Hyundai and Kia, two automotive brands produced by the same manufacturer, have agreed to settle a class-action lawsuit for $200 million, resolving claims that certain models are too easy to steal.
The issue arose nearly a year ago after a TikTok video demonstrated how to steal the vehicles using a USB cable. Since then, hundreds of cars have been stolen, resulting in injuries and property damage and making certain models almost impossible to insure.
The lawsuit claims the automakers failed to equip 2011-2022 Hyundai and Kia models with an immobilizer, a common antitheft device in modern cars that prevents most vehicles from being started unless a code is transmitted from the vehicle’s smart key.
The plaintiffs contend that if those models contained a stabilizer there never would have been a “Kia Challenge” on the social media platform and the cars would not have been targeted by thieves.
Artur, of Woodbridge, Ill., could be one of the Kia owners eligible for compensation under the settlement agreement.
"We had our 2018 Kia Optima stolen, police found it a few days later with the entire front smashed in, insurance totaled it," Artur wrote in a ConsumerAffairs review last month. "Kia refuses to help, even though they know they were selling a defective vehicle."
According to the lawsuit, in addition to the lack of an immobilizer, design flaws in the affected vehicles also allow thieves to steal them in less than 90 seconds. The plaintiffs also contend that the lack of adequate security in the steering columns allows easy access to the ignition assembly, while the ignition cylinders do not have a locking mechanism and can be easily removed with minimal force.
The settlement covers a large portion of the stolen vehicles. Attorneys for the plaintiffs say the settlement has been designed to address a number of situations faced by owners of affected vehicles, which total 9 million – 4.5 million Hyundais and 4.5 million Kias.
“The settlement will provide benefits as soon as possible to those who have suffered out-of-pocket losses due to car thefts in Hyundai and Kia cars without immobilizers,” said Steve Berman, managing partner at Hagens Berman and chair of the lead committee representing affected vehicle owners in the lawsuit. “The agreement also offers upgrades to fix the lack of immobilizer at the heart of the issue, as well as payments to those who are not eligible for the upgrade.”

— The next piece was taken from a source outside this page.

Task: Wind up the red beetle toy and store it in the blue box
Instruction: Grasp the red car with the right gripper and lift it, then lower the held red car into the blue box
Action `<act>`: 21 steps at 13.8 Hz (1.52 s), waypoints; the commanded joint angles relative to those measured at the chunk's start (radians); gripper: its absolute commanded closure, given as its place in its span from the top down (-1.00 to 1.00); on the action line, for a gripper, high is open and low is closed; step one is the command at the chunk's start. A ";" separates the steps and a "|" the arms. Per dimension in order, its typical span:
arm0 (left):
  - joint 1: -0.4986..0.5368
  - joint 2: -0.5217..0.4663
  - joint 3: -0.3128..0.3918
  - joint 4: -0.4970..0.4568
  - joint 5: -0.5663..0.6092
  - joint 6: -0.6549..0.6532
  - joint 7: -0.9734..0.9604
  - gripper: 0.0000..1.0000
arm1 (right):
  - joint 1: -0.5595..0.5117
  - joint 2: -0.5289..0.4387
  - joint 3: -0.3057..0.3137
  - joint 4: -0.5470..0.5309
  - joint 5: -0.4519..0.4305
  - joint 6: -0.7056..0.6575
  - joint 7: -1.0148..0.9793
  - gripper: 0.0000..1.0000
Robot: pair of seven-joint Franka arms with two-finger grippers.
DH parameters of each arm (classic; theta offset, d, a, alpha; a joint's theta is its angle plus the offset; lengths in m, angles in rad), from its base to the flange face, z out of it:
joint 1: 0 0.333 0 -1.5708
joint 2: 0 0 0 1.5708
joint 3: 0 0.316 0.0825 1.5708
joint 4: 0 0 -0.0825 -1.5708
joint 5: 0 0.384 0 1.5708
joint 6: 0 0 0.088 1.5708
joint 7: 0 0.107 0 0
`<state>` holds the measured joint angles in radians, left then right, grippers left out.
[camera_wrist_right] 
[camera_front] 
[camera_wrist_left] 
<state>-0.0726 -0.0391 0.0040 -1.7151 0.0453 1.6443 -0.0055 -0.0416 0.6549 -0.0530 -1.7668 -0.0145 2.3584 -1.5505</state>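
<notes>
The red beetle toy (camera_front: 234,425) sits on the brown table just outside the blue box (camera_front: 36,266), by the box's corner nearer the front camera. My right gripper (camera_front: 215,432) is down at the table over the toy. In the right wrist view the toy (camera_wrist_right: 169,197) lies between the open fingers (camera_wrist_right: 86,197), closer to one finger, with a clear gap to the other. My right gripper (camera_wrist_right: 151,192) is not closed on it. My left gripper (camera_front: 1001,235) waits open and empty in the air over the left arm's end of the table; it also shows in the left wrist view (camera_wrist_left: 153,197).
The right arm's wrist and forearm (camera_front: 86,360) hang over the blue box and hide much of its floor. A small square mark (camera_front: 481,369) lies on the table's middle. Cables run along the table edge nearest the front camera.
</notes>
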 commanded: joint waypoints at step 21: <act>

Jason Erb, chief legal officer, Hyundai Motor North America, said the settlement agreement is meant to show the company’s support for customers who have suffered car thefts.
“Customer security remains a top priority, and we’re committed to continuing software upgrade installations and steering wheel lock distribution to help prevent thefts and offering insurance options through AAA for those who have had difficulty securing and sustaining coverage,” Erb said.
Kia issued a statement saying the settlement is just part of the company’s response, which also includes free security software updates and distributing over 65,000 free steering wheel locks.
Included in the settlement is compensation of up to $145 million for out-of-pocket losses. Participating plaintiffs can receive up to $6,125 if the theft of their car resulted in a total loss.